*Data excerpt*.
▽

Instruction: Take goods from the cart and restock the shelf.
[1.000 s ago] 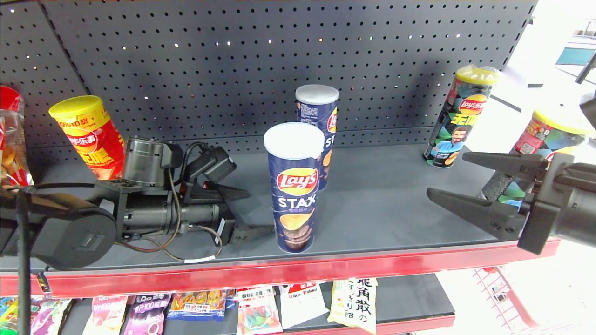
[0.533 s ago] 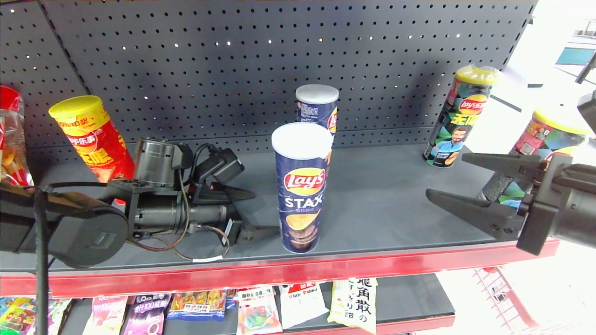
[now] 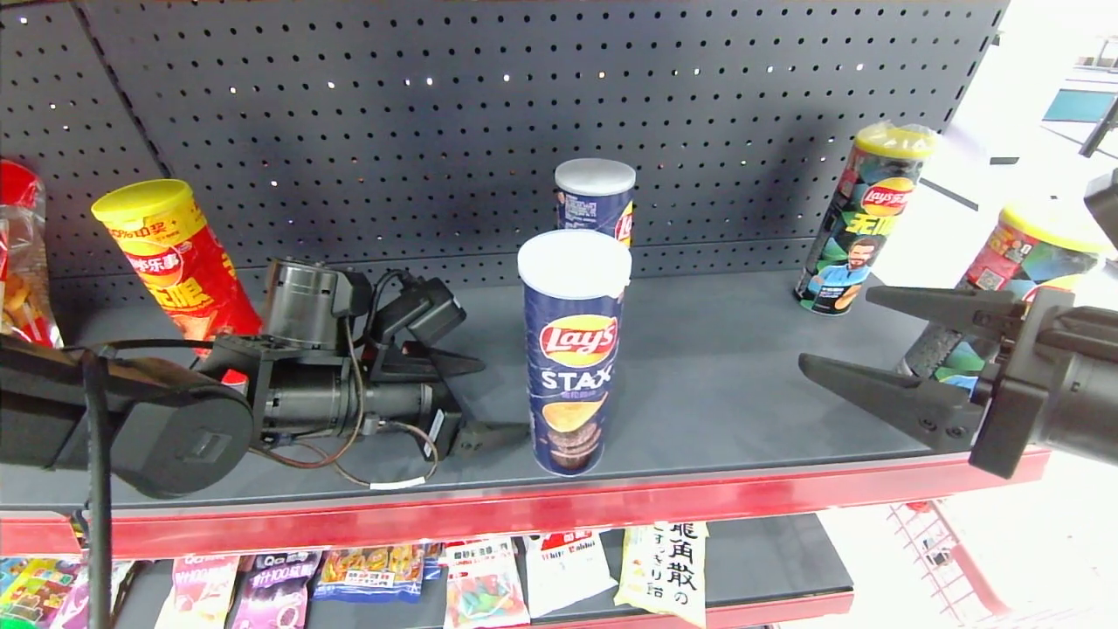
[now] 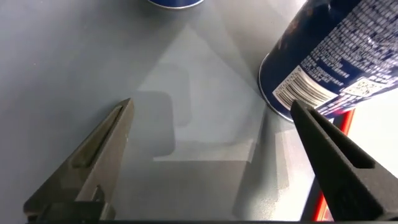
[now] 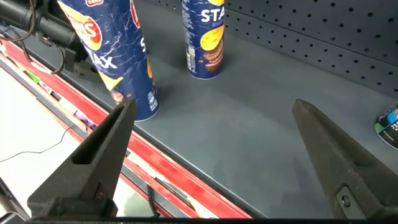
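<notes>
A blue chip can (image 3: 572, 349) stands upright near the red front edge of the shelf (image 3: 716, 384). A second blue can (image 3: 594, 196) stands behind it by the pegboard. My left gripper (image 3: 505, 397) lies low on the shelf just left of the front can, open and holding nothing. Its nearer fingertip (image 3: 520, 428) is at the can's lower side. In the left wrist view the gripper (image 4: 211, 104) is open over bare shelf with the can (image 4: 323, 62) beside one finger. My right gripper (image 3: 836, 328) hangs open and empty at the shelf's right end, and in its own view (image 5: 214, 106) it faces both cans (image 5: 115, 50).
A red can with a yellow lid (image 3: 170, 253) leans at the back left. A dark can with a yellow lid (image 3: 860, 218) stands at the back right, and another one (image 3: 1022, 262) shows past the shelf's end. Snack packs (image 3: 472, 577) lie on the lower shelf. A red wire cart (image 3: 943, 559) is at lower right.
My left arm has moved to the right along the shelf, and the front blue can has slid a little to the right with it. The right arm has stayed still.
</notes>
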Available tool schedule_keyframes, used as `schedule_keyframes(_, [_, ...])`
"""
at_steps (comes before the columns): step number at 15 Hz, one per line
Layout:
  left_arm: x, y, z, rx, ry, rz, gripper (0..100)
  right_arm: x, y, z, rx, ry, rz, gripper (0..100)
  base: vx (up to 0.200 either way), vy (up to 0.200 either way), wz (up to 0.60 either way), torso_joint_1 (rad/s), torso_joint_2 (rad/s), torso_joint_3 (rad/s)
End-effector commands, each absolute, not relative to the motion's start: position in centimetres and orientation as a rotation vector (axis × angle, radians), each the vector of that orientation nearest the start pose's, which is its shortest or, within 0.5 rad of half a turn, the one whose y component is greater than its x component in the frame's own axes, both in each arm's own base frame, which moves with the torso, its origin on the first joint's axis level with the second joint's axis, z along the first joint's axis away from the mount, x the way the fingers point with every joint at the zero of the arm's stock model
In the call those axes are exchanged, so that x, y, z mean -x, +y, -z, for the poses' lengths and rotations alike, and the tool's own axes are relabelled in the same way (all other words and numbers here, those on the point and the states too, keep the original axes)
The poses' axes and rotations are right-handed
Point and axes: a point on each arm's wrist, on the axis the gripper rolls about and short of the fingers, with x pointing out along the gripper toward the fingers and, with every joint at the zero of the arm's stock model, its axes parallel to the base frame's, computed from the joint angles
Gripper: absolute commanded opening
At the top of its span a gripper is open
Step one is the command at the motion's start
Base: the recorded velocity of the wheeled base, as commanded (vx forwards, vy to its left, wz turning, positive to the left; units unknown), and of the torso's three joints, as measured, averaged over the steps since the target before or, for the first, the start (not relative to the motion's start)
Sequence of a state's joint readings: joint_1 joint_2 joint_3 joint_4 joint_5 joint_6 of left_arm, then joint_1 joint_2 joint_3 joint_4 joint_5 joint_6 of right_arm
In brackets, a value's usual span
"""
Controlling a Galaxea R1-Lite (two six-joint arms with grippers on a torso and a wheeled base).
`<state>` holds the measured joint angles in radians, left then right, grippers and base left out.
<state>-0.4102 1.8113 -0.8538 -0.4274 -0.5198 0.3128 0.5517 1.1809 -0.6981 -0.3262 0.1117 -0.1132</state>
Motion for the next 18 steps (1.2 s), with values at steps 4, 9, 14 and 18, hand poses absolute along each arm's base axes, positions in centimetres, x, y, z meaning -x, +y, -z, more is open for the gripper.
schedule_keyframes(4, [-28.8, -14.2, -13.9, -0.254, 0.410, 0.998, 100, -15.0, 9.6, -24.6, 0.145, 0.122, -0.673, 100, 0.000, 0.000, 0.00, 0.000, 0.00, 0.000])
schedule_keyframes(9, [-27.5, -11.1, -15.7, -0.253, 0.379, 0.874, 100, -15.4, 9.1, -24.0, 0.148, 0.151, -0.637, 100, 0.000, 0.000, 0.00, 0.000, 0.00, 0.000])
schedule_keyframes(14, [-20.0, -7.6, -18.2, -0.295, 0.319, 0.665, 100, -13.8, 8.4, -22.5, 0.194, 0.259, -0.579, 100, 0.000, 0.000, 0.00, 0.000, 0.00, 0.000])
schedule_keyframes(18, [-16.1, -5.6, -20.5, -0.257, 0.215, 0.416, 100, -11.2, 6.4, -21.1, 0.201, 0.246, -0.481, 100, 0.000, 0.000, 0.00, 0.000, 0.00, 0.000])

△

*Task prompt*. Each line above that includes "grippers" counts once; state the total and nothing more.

*Answer below*. 2